-- Your objective --
Every entry should be reproduced precisely, with each picture left out.

-- Data supplied follows --

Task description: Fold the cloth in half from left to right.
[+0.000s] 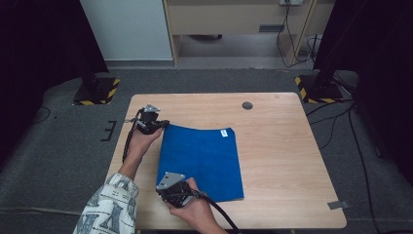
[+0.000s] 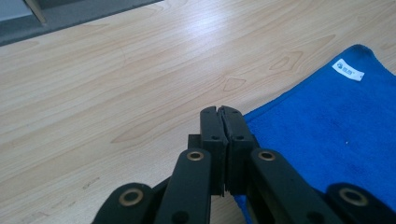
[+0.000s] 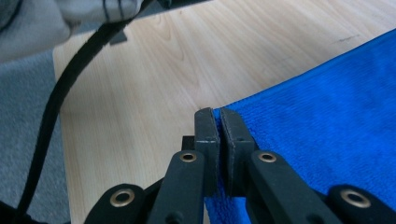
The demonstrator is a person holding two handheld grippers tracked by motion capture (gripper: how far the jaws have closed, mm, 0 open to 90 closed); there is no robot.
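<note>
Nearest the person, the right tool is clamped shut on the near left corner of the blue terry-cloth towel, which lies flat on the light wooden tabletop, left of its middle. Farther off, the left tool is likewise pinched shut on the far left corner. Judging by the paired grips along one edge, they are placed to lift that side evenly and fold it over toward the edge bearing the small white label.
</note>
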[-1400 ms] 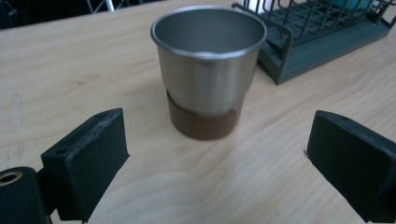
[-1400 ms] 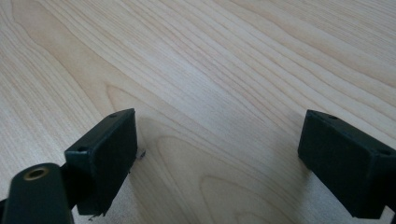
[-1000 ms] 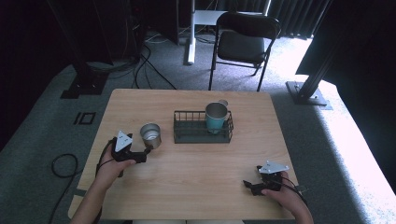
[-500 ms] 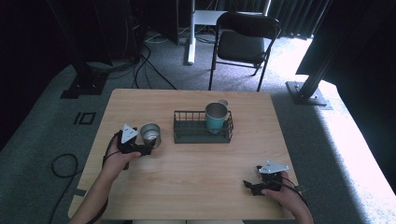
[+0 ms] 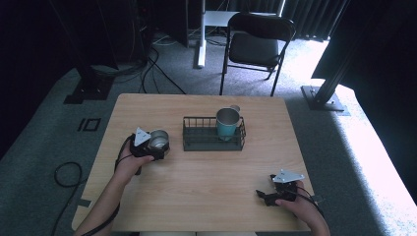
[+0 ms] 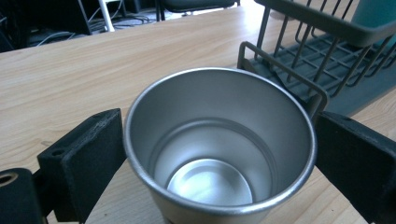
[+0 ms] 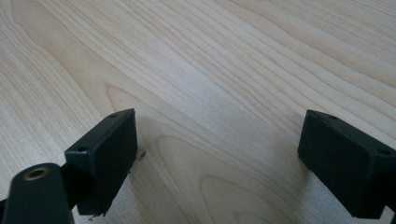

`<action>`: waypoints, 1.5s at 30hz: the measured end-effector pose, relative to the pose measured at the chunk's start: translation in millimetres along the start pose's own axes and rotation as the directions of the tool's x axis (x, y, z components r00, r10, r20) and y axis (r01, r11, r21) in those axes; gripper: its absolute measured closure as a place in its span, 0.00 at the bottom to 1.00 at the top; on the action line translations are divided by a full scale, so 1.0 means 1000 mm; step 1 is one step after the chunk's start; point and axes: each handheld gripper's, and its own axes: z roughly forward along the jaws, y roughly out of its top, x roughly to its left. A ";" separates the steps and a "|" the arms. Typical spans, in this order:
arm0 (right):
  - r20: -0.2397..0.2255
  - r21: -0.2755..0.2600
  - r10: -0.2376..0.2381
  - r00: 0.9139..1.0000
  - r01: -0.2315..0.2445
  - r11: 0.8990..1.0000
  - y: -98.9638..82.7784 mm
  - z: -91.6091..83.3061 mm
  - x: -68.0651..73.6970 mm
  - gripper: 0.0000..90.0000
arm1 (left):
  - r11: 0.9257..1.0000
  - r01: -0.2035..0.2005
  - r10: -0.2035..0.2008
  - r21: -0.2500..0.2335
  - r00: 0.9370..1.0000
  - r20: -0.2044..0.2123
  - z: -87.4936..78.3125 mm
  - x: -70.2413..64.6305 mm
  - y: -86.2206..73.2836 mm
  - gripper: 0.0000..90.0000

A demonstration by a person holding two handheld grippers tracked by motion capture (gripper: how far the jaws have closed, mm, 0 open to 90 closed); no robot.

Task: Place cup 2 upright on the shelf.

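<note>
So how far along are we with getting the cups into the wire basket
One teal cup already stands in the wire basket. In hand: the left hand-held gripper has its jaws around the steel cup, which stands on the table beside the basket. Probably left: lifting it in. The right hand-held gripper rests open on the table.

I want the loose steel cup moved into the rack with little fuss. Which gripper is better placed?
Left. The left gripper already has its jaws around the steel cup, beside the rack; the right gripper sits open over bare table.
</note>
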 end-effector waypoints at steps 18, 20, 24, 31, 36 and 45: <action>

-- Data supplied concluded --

-- Your response --
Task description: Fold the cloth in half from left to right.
[+0.000s] 
[+0.000s] 
[+0.000s] 
The demonstrator is a person holding two handheld grippers tracked by motion capture (gripper: how far the jaws have closed, mm, 0 open to 90 closed); there is no robot.
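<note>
Nearest the person, the right tool is clamped shut on the near left corner of the blue terry-cloth towel, which lies flat on the light wooden tabletop, left of its middle. Farther off, the left tool is likewise pinched shut on the far left corner. Judging by the paired grips along one edge, they are placed to lift that side evenly and fold it over toward the edge bearing the small white label.
</note>
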[-1400 ms] 
[-1400 ms] 
[-1000 ms] 
[-500 ms] 
[+0 ms] 
[+0 ms] 
[+0 ms] 

`<action>`: waypoints, 1.5s at 30hz: the measured end-effector pose, relative to the pose measured at the chunk's start: translation in millimetres along the start pose's own axes and rotation as the directions of the tool's x axis (x, y, z components r00, r10, r20) and y axis (r01, r11, r21) in those axes; gripper: its absolute measured closure as a place in its span, 0.00 at the bottom to 1.00 at the top; on the action line translations are divided by a full scale, so 1.0 means 1000 mm; step 1 is one step after the chunk's start; point and axes: each handheld gripper's, and its own axes: z roughly forward along the jaws, y roughly out of its top, x roughly to its left. A ";" separates the steps and a "|" the arms. Typical spans, in this order:
arm0 (right):
  - r20: -0.2397..0.2255
  - r21: -0.2755..0.2600
  - r10: -0.2376..0.2381
  - r00: 0.9139..1.0000
  - r01: -0.2315..0.2445
  - r11: 0.8990..1.0000
  - y: -98.9638..82.7784 mm
  - z: -91.6091..83.3061 mm
  - x: -68.0651..73.6970 mm
  - gripper: 0.0000..90.0000
arm1 (left):
  - r11: 0.9257..1.0000
  - r01: -0.2035..0.2005
  - r10: -0.2035..0.2008
  - r21: -0.2500..0.2335
  - r00: 0.9370..1.0000
  - r20: -0.2044..0.2123
  - z: -87.4936..78.3125 mm
  - x: -70.2413..64.6305 mm
  - y: -86.2206..73.2836 mm
  - gripper: 0.0000..90.0000

A demonstration by a person holding two handheld grippers tracked by motion capture (gripper: how far the jaws have closed, mm, 0 open to 90 closed); no robot.

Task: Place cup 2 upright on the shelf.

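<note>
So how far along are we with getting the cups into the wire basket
One teal cup already stands in the wire basket. In hand: the left hand-held gripper has its jaws around the steel cup, which stands on the table beside the basket. Probably left: lifting it in. The right hand-held gripper rests open on the table.

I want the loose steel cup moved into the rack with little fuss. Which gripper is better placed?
Left. The left gripper already has its jaws around the steel cup, beside the rack; the right gripper sits open over bare table.
</note>
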 end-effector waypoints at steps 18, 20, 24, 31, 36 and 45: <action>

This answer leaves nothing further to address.